- [WORK INSTRUCTION]: Your answer should be the lines from the one with "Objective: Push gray" to the end of the data below, both included, exact and free of pictures.

- [SUPPLIED INFORMATION]:
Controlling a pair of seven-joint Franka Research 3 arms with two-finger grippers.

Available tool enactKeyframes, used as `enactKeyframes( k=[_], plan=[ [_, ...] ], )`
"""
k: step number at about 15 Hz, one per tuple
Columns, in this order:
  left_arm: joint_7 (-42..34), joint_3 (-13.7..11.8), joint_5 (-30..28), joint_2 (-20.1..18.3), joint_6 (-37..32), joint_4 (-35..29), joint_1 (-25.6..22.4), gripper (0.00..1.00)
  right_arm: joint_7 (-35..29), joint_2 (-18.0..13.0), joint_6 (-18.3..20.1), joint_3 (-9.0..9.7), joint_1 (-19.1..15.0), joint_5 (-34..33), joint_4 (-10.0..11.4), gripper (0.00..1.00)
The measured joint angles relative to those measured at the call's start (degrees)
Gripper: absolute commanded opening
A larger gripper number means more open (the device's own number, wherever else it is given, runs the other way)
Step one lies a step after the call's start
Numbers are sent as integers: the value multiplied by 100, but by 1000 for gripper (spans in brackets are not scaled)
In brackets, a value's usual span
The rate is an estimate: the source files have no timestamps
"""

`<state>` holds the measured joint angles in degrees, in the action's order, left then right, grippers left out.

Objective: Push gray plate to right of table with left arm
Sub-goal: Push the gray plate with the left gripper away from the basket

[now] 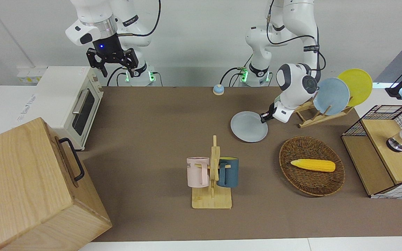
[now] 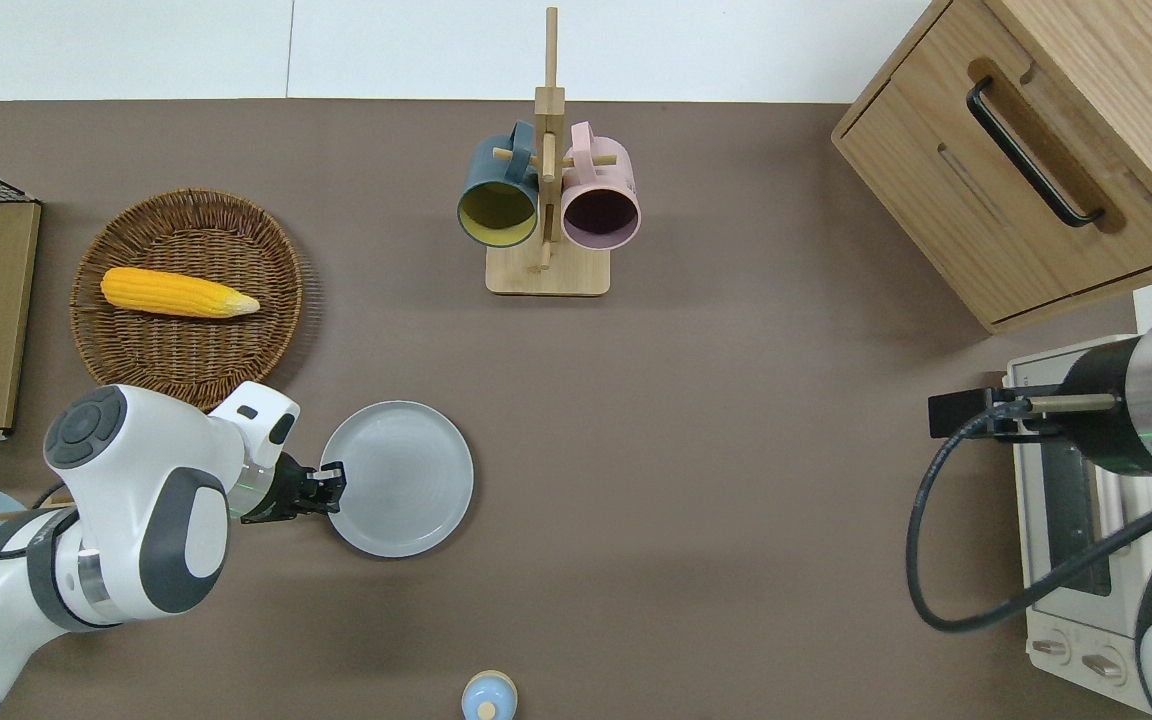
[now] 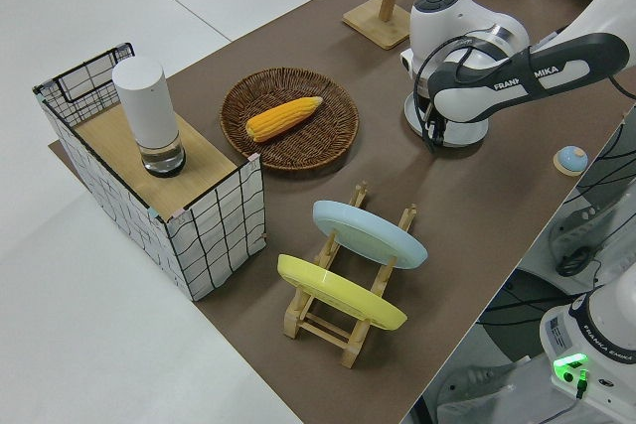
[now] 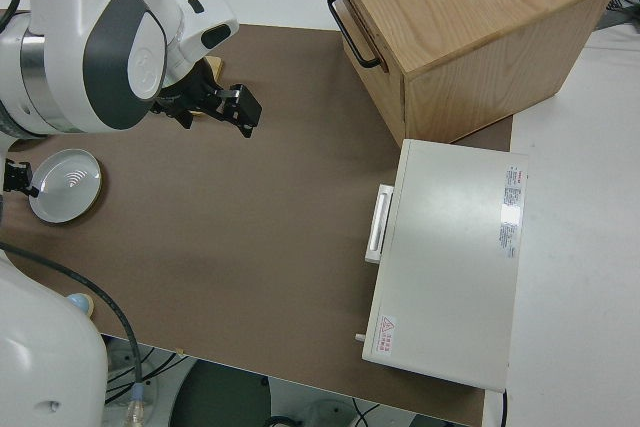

- [COMPLETED TASK]:
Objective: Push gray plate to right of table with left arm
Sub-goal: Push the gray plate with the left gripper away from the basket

[now] 
[now] 
[now] 
[now] 

No more is needed to finish this exercise.